## Exercise requirements
Everything in the data except the pictures belongs in your answer, copied exactly.

[[ Data block, beginning ]]

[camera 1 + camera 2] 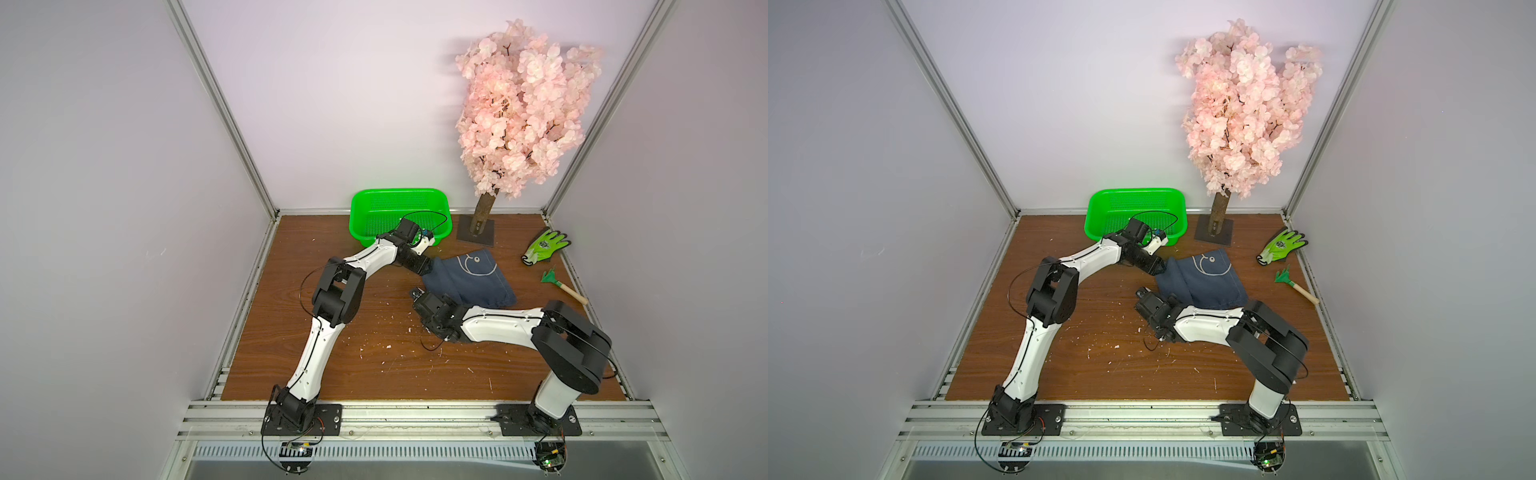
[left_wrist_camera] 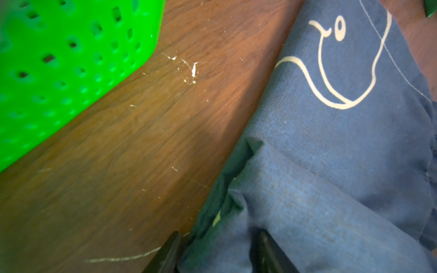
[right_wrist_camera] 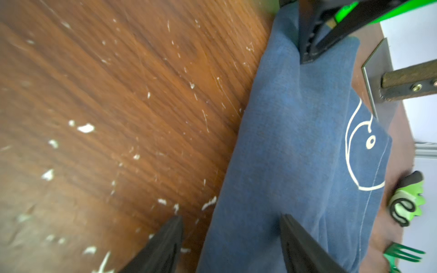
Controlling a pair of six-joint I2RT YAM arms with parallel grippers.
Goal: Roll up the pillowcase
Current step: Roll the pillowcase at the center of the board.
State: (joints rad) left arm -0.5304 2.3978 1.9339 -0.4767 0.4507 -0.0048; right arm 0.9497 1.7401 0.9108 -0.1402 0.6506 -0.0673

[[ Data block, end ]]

## Your solution
[camera 1 + camera 2] 
[left_wrist_camera] 
[right_wrist_camera] 
Controlling a pair of six-joint I2RT YAM arms with parallel grippers.
Goal: Roll up the pillowcase
Current step: Roll the pillowcase at the center of the board.
State: (joints rad) left arm -0.5304 2.3978 1.9339 -0.4767 0.4507 -0.0048; right arm 0.9497 1.7401 0.9108 -0.1402 0.6506 -0.0673

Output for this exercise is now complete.